June 2005 Archives:
June 23, 2005
"Physician Developed
and Monitored"
That's what the tag line at the bottom of
every web page on "CardiologyChannel.com" states. So
what's a patient to think when they go to the Angioplasty article
and the first thing they see is::
Yes, right under the article title "Angioplasty",
but before the actual text, is an ad like the one above -- and yes,
there's a small disclaimer link below it -- but it's the boldest
thing you see on the page, and it's selling you the 21st Century
equivalent of snake-oil. "Clean up your arteries with a liquid
EDTA system". My body, my Chevy! Hold the stent and pass the
Drano!
Sure, it's a free country. But my
question is why CardiologyChannel places ads for unproven, unregulated,
no prescription needed "remedies" in such prominence (we
get patients writing in to our site, asking if such remedies are
valid or scams). I'd also have to assume that since these types of
ads run regularly, then someone's making a buck on this stuff (I've
written more extensively about these pool-cleaner remedies in an
earlier post). It's one thing to get these ads on search engines,
etc. but quite another when seen in the context of patient education
that is "physician developed and monitored". It would make
you think that someone with letters after their name thinks this
stuff might work.
June 22, 2005
Dear Fool
Your piece about the J&J patent trial in today's
Motley Fool, titled "Stent
Wars: Jury Strikes Back", is just pushing the George Lucas thing beyond
the point of interest (only George Lucas is allowed to do that, and he has).
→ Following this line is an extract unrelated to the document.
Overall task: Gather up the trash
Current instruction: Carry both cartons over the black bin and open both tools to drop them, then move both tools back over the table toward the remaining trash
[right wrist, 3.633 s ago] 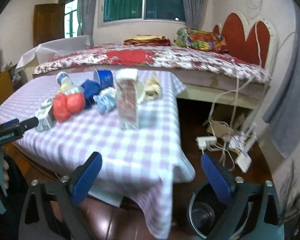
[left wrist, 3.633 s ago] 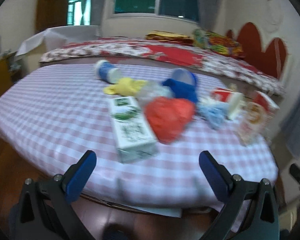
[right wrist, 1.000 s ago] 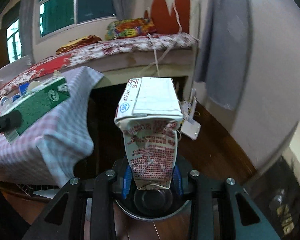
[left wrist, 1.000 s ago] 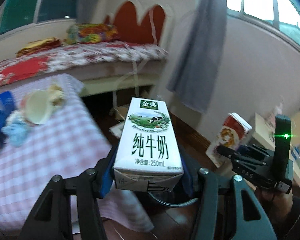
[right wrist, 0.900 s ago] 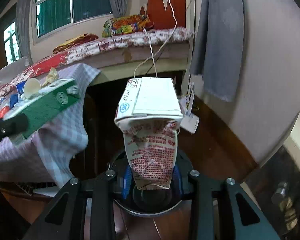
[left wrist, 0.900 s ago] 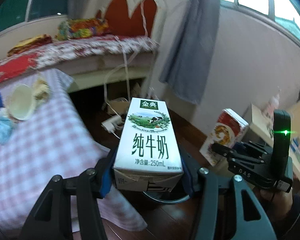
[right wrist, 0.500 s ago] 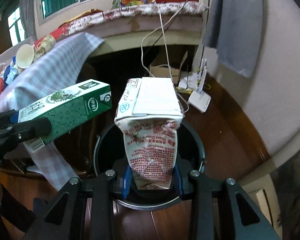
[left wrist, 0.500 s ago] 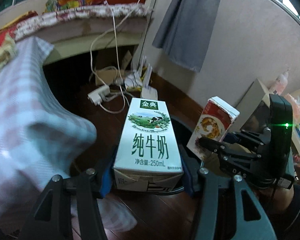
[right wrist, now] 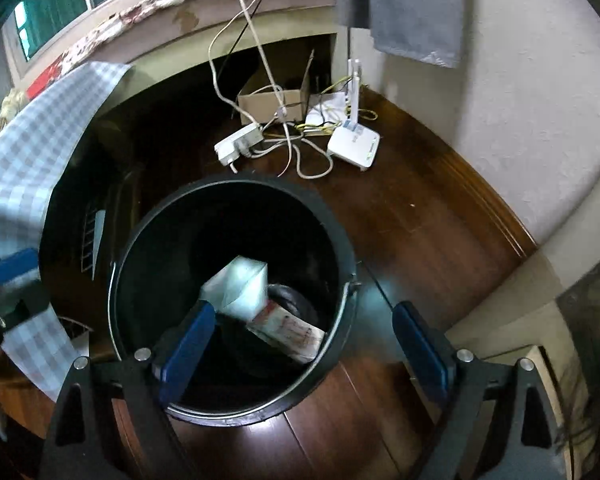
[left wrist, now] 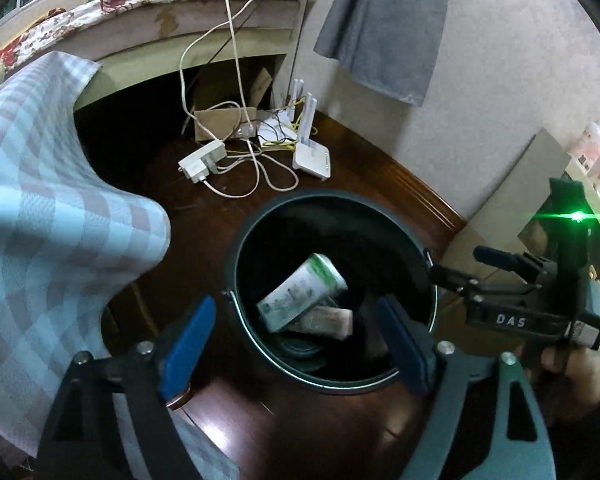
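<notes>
A black round trash bin (left wrist: 260, 228) stands on the dark wood floor; it also shows in the right wrist view (right wrist: 148, 224). Inside it lie the green and white milk carton (left wrist: 302, 290) and the red and white carton (left wrist: 324, 322). In the right wrist view the milk carton (right wrist: 238, 286) is blurred and rests over the red carton (right wrist: 290, 330). My left gripper (left wrist: 296, 344) is open and empty above the bin. My right gripper (right wrist: 300, 346) is open and empty above the bin; it also shows at the right of the left wrist view (left wrist: 452, 276).
The table with the checked cloth (left wrist: 40, 216) hangs close on the left of the bin. A power strip (left wrist: 202, 162), cables, a white router (left wrist: 312, 156) and a cardboard box (right wrist: 268, 102) lie on the floor behind. A wall and grey curtain (left wrist: 384, 24) are on the right.
Both grippers have opened and let go of their cartons. The milk carton and the red carton have dropped into the bin. Both views now look down into it.
</notes>
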`<state>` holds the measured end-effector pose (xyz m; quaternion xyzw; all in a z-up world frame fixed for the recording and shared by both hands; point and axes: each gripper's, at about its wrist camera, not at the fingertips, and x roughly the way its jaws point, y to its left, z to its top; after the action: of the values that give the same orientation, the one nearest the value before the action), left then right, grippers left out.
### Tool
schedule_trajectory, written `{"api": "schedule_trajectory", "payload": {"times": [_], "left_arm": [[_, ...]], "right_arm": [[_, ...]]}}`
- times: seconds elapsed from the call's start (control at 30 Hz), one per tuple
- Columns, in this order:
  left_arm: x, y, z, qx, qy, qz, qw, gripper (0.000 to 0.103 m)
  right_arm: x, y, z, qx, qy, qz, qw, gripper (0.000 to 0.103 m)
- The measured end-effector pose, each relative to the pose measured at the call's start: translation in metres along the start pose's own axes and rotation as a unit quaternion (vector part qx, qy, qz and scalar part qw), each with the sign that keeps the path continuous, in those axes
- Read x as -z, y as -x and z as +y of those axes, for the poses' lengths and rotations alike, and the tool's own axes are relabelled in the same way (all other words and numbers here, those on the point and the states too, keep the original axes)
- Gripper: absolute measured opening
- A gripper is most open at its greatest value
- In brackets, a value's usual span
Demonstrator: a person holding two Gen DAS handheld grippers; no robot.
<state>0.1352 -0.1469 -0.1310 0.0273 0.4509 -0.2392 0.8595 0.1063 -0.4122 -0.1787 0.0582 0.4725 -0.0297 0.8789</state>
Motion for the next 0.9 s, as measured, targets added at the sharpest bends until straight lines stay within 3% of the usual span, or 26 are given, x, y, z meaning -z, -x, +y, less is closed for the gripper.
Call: {"api": "schedule_trajectory", "payload": {"times": [0.1,0.23,0.3,0.57,0.9], "left_arm": [[-0.001,0.006,-0.004,-0.018,-0.007,-0.011,0.9997,0.095],[-0.006,0.018,-0.008,-0.031,-0.012,-0.033,0.9989,0.098],[-0.007,0.025,-0.011,-0.037,-0.015,-0.041,0.9983,0.098],[-0.015,0.054,-0.017,-0.074,-0.030,-0.076,0.9939,0.102],[-0.016,0.102,0.032,-0.111,0.027,-0.100,0.9883,0.102]], "right_arm": [[0.001,0.008,-0.001,0.007,-0.004,-0.011,1.000,0.092],[-0.006,0.016,0.005,0.016,0.001,-0.019,1.000,0.092],[-0.006,0.021,0.009,0.021,0.004,-0.021,1.000,0.100],[-0.008,0.065,0.024,0.028,0.012,-0.062,0.998,0.103],[-0.028,0.110,0.074,0.009,0.050,-0.103,0.993,0.103]]}}
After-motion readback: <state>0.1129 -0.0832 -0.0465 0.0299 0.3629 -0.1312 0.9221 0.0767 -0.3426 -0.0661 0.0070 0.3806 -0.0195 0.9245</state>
I mean your previous "Stent Wars" articles (Revenge
of the Bypass and The
Market-Share Menace) have appeared over the past year or so, but I first
used the analogy way back in 2002 in my feature on Drug
Eluting Stents, specifically to describe litigation and patent disputes.
Therefore I claim damages for analogy copyright infringement! But having no
high-powered legal team, I'll just use up the remaining three episodes and
be done with it.
"Attack of the Clones" -- definitely
coming soon to a cath lab near you. Medtronic, Abbott, Conor and
more have drug-eluting/coated stents in trials and are looking for
European launches in the next year or so.
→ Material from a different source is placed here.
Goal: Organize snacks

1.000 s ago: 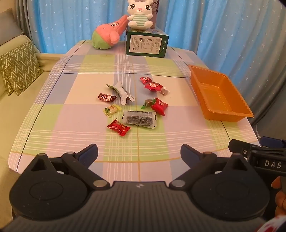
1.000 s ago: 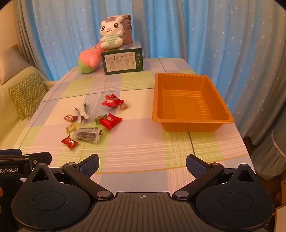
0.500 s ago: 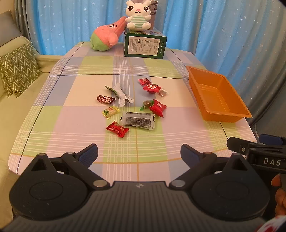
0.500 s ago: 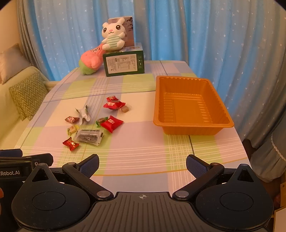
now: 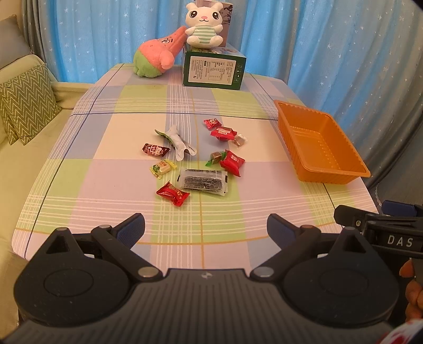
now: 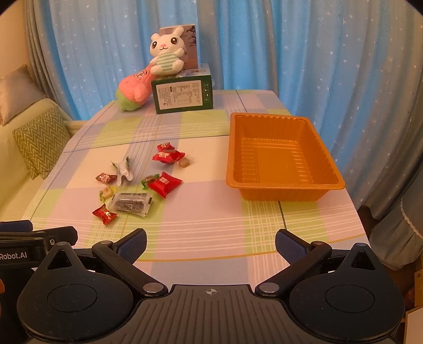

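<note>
Several wrapped snacks lie loose in the middle of the checked table [image 5: 111,190]: a red candy [image 5: 172,193], a clear packet of dark seaweed [image 5: 203,181], a red packet [image 5: 232,162], a yellow-green candy [image 5: 163,167] and a white wrapper [image 5: 177,141]. An empty orange tray [image 5: 321,148] stands at the right; it also shows in the right wrist view [image 6: 280,158]. My left gripper [image 5: 206,227] is open and empty above the near table edge. My right gripper [image 6: 210,242] is open and empty, near the same edge, right of the left one.
A green box [image 5: 214,69] with a white bunny plush [image 5: 203,25] on top and a pink-green plush [image 5: 156,57] stand at the far edge. A sofa with a zigzag cushion [image 5: 26,102] is on the left. Blue curtains hang behind.
Both grippers have drawn back and tilted a little, so the table and snacks sit slightly farther off in view. Nothing on the table has moved. Both grippers stay open.
</note>
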Demonstrator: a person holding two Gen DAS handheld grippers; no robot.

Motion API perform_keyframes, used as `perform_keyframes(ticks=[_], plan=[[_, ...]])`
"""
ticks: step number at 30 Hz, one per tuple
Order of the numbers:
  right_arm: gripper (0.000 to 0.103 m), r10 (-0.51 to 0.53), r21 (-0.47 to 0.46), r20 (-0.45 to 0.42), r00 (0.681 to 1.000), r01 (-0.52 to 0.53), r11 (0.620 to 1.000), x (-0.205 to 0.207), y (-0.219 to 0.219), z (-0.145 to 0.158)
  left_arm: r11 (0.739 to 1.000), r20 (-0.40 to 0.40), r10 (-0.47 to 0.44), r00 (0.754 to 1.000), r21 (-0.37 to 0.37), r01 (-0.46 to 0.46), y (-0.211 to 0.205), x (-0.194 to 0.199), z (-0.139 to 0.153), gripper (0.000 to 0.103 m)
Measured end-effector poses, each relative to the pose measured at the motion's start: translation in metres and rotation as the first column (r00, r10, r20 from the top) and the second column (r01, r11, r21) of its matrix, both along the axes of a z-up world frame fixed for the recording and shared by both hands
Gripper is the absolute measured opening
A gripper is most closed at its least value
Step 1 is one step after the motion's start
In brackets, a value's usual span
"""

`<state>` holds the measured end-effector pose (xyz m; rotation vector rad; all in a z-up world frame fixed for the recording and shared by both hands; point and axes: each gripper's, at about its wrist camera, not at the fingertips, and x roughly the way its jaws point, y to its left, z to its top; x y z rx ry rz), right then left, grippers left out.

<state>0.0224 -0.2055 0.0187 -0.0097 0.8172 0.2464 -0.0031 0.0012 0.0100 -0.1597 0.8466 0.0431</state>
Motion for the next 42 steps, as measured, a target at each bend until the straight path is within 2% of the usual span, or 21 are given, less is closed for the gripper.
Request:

"Return of the Jedi" -- In the
early 60's, angioplasty Knights Bill
Cook and Charlie
Dotter met at a radiology conference in Chicago and out of this
encounter came the guide wires and catheters that began this whole
field of medicine -- but angioplasty started in the leg.
Thirty years later Cook manufactured the first FDA-approved coronary
stent, co-invented by Gary Roubin and Cesare Gianturco. Cook bowed
out of the coronary business last year, but now has a peripheral
paclitaxel stent in clinical trials that may prove to alleviate
the symptoms of Peripheral Artery Disease (PAD) that have so far
resisted both surgical and interventional therapies. Feel the Force.
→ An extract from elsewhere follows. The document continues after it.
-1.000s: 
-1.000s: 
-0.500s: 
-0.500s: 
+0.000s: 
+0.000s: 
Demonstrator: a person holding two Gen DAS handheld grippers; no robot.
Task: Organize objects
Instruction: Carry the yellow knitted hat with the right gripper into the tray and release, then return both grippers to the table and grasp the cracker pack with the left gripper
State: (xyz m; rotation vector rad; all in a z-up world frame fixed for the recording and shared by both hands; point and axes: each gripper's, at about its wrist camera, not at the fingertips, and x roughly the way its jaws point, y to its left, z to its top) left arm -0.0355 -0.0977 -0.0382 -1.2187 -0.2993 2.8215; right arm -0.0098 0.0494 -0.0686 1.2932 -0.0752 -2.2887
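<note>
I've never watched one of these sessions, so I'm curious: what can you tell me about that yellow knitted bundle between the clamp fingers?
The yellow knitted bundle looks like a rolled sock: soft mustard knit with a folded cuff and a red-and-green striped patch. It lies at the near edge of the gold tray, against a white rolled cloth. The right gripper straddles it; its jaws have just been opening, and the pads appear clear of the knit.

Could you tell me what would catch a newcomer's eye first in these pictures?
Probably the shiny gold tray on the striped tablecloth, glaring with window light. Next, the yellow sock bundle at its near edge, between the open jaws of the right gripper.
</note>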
And last, but it actually was first, "A
New Hope" -- I believe that in the short run, bioabsorbable
stents will be developed to do all the helpful things that metal
stents now do (repair dissections, keep arteries propped open,
keep arteries from restenosing) but will over time be absorbed
into the tissue so that any late term lingering effects and threat
of stent thrombosis will disappear. And then molecular biologists
will discover the cause of vascular narrowing and prevent this
disease that has become the number one killer.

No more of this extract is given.